Я киваю, хотя не заметила внешней разницы. Цинна сам надевает на меня вуаль, украшения, туфли. Завершает мой макияж. Велит немного пройтись.
– Великолепно выглядишь, – замечает он. – Только помни, Китнисс, корсаж очень сильно притален, поэтому не вздумай поднимать руки над головой. По крайней мере, пока не начнешь кружиться.
– А что, придется? – уточняю я, подумав о прошлогоднем платье.
– Цезарь наверняка попросит. А если нет, предложи сама. Только не сразу. Припасем это на сладкое.
– Лучше дай знак когда, – прошу я.
– Хорошо. Ты как-то подготовилась к интервью? Знаю, Хеймитч предоставил вас обоих самим себе.
– Как-нибудь проскочу, – срывается у меня с губ. – Самое интересное, что я даже не волнуюсь.
И это чистая правда. Президент может ненавидеть меня сколько его душе угодно, но сегодня публика – у моих ног.

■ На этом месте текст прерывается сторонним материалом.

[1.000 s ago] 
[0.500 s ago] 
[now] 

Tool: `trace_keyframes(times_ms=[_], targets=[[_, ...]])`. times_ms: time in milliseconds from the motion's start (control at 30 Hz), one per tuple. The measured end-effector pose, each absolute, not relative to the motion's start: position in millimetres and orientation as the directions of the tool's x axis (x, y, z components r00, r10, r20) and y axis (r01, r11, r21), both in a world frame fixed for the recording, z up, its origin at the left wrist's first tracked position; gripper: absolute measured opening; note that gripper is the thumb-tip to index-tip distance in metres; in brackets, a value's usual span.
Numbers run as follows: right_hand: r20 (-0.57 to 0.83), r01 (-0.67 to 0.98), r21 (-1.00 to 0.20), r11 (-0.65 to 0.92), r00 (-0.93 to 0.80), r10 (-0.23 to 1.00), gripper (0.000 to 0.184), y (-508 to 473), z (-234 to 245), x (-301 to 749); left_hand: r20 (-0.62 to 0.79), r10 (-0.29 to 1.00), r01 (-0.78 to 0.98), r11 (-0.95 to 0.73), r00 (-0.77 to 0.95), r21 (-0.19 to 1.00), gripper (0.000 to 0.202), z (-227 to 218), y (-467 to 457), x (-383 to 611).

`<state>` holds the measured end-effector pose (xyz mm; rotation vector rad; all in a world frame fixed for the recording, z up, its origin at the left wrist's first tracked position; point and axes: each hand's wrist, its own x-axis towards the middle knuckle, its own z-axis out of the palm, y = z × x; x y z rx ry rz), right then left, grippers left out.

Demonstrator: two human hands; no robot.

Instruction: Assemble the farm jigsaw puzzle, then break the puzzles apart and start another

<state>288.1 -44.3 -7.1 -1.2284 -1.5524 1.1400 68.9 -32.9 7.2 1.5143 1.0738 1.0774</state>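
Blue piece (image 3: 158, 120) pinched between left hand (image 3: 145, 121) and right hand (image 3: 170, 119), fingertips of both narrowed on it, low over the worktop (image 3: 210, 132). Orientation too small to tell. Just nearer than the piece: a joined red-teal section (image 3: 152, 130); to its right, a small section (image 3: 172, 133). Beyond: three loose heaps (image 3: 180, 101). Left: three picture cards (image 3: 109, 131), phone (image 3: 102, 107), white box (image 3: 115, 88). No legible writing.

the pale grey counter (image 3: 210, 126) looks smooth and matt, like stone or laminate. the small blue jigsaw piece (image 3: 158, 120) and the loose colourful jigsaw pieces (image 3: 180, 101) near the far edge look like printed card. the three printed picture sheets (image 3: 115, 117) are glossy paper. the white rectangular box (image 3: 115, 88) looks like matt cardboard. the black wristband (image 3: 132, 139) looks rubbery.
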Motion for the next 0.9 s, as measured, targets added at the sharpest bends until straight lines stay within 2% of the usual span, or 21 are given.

И вот вся наша компания собирается у дверей лифта. Пит одет в элегантный смокинг и белоснежные перчатки. Так наряжаются женихи на свадьбу – здесь, в Капитолии.
У нас дома все гораздо проще. Невеста обычно берет напрокат платье, успевшее повидать сотни свадеб. Жених одевается во что-нибудь чистое – главное, не в шахтерскую робу. Парочка идет в Дом правосудия, заполняет несколько документов и возвращается домой, к родным и друзьям. Те, кто могут себе позволить, устраивают небольшой ужин с тортом. Когда новобрачные переступают порог семейного дома, гости поют им особую песню. Жители Дистрикта номер двенадцать обзавелись еще собственной традицией: двое должны растопить печку, поджарить хлебец и вместе съесть его. Старомодный обряд, конечно, однако у нас без этого хлебца и свадьба – не свадьба.
За кулисами собрались остальные трибуты. Они негромко переговариваются, но разом умолкают, увидев меня и Пита. Все так и стреляют глазами по белому платью. Завидуют красоте? Впечатлению, какое оно произведет на публику?
Первым обретает голос Финник:
– Только не говори, что это была идея Цинны.
– Ему не оставили выбора. Так решил президент, – отвечаю я, словно защищаясь. Никому не позволю неуважительно отзываться о моем гениальном стилисте.
Кашмира отбрасывает летящие белокурые локоны за спину и, процедив:
– Ну и видок у тебя! – тащит братца вперед, чтобы возглавить процессию.
Пора выходить на сцену. Трибуты выстраиваются в очередь. Чувствую себя совершенно сбитой с толку. Вроде бы злятся все, но при этом кое-кто бросает сочувственные взгляды, а Джоанна Мэйсон даже останавливается, чтобы поправить мое жемчужное ожерелье, и говорит:
– Заставь его заплатить за это, да?
Не поняв, о чем речь, на всякий случай киваю. И только когда мы уже сидим на сцене, когда Цезарь Фликермен начинает брать интервью, до меня впервые доходит, насколько разгневаны победители, насколько обманутыми они себя чувствуют. Большинство из них ведет свою – очень тонкую, по-настоящему тонкую игру, стараясь уколоть и правительство, и в особенности президента Сноу. Есть, правда, люди вроде Брута и Энорабии, которые просто вернулись на шоу, а кое-кто слишком напуган или обкурен, чтобы присоединиться к общей атаке, однако многим хватает ума и храбрости вступить в борьбу.